● Task prompt
Your response must consist of the listing below, repeated exactly.

● Given information
[Start of Attachment]

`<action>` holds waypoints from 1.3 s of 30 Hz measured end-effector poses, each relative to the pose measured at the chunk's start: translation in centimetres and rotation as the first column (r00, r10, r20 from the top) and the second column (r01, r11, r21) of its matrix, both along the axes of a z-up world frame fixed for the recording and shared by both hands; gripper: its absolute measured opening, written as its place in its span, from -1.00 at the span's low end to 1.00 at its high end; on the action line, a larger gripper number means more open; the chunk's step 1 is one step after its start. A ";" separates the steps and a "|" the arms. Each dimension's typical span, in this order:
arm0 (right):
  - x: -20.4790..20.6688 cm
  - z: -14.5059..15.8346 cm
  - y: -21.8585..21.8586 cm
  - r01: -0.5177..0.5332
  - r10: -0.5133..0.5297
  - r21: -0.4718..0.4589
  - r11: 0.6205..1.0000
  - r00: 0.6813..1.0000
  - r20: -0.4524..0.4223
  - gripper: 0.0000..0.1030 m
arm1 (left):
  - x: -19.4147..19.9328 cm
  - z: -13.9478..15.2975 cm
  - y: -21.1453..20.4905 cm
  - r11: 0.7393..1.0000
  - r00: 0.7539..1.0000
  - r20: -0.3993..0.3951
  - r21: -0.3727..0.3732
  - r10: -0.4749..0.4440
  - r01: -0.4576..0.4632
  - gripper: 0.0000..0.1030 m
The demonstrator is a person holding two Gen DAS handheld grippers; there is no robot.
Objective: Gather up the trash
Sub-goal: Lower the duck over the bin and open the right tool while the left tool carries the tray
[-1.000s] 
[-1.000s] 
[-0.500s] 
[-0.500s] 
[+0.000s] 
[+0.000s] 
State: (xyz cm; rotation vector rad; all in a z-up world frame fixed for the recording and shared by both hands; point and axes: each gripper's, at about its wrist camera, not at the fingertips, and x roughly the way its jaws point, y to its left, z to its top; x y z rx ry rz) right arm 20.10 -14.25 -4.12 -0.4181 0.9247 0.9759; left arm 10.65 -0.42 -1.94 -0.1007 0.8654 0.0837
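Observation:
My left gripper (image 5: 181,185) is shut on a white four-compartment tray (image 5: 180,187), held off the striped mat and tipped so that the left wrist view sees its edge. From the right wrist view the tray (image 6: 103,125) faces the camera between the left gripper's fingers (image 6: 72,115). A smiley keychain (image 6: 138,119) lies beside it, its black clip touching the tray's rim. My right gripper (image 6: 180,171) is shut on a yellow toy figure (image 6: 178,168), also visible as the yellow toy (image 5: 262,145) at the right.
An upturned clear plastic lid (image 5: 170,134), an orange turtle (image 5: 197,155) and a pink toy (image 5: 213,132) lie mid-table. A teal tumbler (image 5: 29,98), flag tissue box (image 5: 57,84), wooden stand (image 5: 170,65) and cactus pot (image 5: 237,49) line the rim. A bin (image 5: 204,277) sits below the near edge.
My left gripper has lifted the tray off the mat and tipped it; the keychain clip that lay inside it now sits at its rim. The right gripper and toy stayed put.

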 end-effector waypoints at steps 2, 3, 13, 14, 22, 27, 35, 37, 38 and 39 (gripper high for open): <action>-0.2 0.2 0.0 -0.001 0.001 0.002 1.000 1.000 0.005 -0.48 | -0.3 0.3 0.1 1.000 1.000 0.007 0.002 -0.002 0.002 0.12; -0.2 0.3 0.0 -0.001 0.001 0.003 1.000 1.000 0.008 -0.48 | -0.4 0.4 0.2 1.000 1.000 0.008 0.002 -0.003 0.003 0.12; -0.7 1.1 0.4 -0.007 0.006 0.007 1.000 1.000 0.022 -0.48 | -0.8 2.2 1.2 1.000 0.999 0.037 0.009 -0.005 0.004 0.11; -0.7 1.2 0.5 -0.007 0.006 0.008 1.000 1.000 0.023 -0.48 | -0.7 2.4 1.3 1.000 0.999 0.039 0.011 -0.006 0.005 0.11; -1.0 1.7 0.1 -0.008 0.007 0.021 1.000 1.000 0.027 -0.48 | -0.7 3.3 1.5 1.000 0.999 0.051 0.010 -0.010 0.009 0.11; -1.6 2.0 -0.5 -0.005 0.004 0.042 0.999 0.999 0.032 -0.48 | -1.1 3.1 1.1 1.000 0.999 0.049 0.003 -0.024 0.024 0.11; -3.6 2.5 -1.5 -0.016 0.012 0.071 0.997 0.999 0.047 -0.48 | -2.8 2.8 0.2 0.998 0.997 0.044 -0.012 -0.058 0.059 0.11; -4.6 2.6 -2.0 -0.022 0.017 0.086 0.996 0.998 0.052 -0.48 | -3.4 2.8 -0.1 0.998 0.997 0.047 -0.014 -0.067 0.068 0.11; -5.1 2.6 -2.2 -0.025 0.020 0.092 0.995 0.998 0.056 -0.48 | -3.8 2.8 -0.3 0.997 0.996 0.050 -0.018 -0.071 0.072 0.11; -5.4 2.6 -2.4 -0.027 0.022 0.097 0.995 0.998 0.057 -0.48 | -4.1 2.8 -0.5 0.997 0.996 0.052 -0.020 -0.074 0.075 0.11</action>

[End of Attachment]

● Result below
`<action>` holds waypoints from 1.3 s of 30 Hz measured end-effector poses, each relative to the pose measured at the chunk's start: translation in centimetres and rotation as the first column (r00, r10, r20 from the top) and the second column (r01, r11, r21) of its matrix, both along the axes of a z-up world frame fixed for the recording and shared by both hands; gripper: its absolute measured opening, written as its place in its span, from -1.00 at the span's low end to 1.00 at its high end; on the action line, a larger gripper number means more open; the chunk's step 1 is one step after its start. A ";" separates the steps and a "|" the arms. Each dimension's typical span, in this order:
arm0 (right):
  - x: -20.4790..20.6688 cm
  - z: -14.5059..15.8346 cm
  - y: -21.8585..21.8586 cm
  - r01: -0.5177..0.5332
  - r10: -0.5133..0.5297
  - r21: -0.4718..0.4589
  - r11: 0.6205..1.0000
  - r00: 0.6813..1.0000
  - r20: -0.4524..0.4223
  - gripper: 0.0000..0.1030 m
arm1 (left):
  - x: -19.4147..19.9328 cm
  - z: -13.9478..15.2975 cm
  - y: -21.1453..20.4905 cm
  - r11: 0.7393..1.0000
  - r00: 0.7539..1.0000
  - r20: -0.3993..0.3951
  - r21: -0.3727..0.3732
  - r10: -0.4749..0.4440
  - r01: -0.4576..0.4632
  - gripper: 0.0000..0.1030 m
The demonstrator is a person holding two Gen DAS handheld grippers; there is no robot.
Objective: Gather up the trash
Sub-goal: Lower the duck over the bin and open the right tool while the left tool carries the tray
[-1.000s] 
[-1.000s] 
[-0.500s] 
[-0.500s] 
[+0.000s] 
[+0.000s] 
State: (xyz cm; rotation vector rad; all in a z-up world frame fixed for the recording and shared by both hands; point and axes: each gripper's, at about its wrist camera, not at the fingertips, and x roughly the way its jaws point, y to its left, z to its top; x y z rx ry rz) right arm 20.10 -14.25 -4.12 -0.4181 0.9247 0.9759; left arm 10.65 -0.42 -1.94 -0.1007 0.8654 0.0837
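Observation:
My left gripper (image 5: 181,185) is shut on a white four-compartment tray (image 5: 180,187), held off the striped mat and tipped so that the left wrist view sees its edge. From the right wrist view the tray (image 6: 103,125) faces the camera between the left gripper's fingers (image 6: 72,115). A smiley keychain (image 6: 138,119) lies beside it, its black clip touching the tray's rim. My right gripper (image 6: 180,171) is shut on a yellow toy figure (image 6: 178,168), also visible as the yellow toy (image 5: 262,145) at the right.
An upturned clear plastic lid (image 5: 170,134), an orange turtle (image 5: 197,155) and a pink toy (image 5: 213,132) lie mid-table. A teal tumbler (image 5: 29,98), flag tissue box (image 5: 57,84), wooden stand (image 5: 170,65) and cactus pot (image 5: 237,49) line the rim. A bin (image 5: 204,277) sits below the near edge.
My left gripper has lifted the tray off the mat and tipped it; the keychain clip that lay inside it now sits at its rim. The right gripper and toy stayed put.
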
 end-effector waypoints at steps 2, 3, 13, 14, 22, 27, 35, 37, 38 and 39 (gripper high for open): <action>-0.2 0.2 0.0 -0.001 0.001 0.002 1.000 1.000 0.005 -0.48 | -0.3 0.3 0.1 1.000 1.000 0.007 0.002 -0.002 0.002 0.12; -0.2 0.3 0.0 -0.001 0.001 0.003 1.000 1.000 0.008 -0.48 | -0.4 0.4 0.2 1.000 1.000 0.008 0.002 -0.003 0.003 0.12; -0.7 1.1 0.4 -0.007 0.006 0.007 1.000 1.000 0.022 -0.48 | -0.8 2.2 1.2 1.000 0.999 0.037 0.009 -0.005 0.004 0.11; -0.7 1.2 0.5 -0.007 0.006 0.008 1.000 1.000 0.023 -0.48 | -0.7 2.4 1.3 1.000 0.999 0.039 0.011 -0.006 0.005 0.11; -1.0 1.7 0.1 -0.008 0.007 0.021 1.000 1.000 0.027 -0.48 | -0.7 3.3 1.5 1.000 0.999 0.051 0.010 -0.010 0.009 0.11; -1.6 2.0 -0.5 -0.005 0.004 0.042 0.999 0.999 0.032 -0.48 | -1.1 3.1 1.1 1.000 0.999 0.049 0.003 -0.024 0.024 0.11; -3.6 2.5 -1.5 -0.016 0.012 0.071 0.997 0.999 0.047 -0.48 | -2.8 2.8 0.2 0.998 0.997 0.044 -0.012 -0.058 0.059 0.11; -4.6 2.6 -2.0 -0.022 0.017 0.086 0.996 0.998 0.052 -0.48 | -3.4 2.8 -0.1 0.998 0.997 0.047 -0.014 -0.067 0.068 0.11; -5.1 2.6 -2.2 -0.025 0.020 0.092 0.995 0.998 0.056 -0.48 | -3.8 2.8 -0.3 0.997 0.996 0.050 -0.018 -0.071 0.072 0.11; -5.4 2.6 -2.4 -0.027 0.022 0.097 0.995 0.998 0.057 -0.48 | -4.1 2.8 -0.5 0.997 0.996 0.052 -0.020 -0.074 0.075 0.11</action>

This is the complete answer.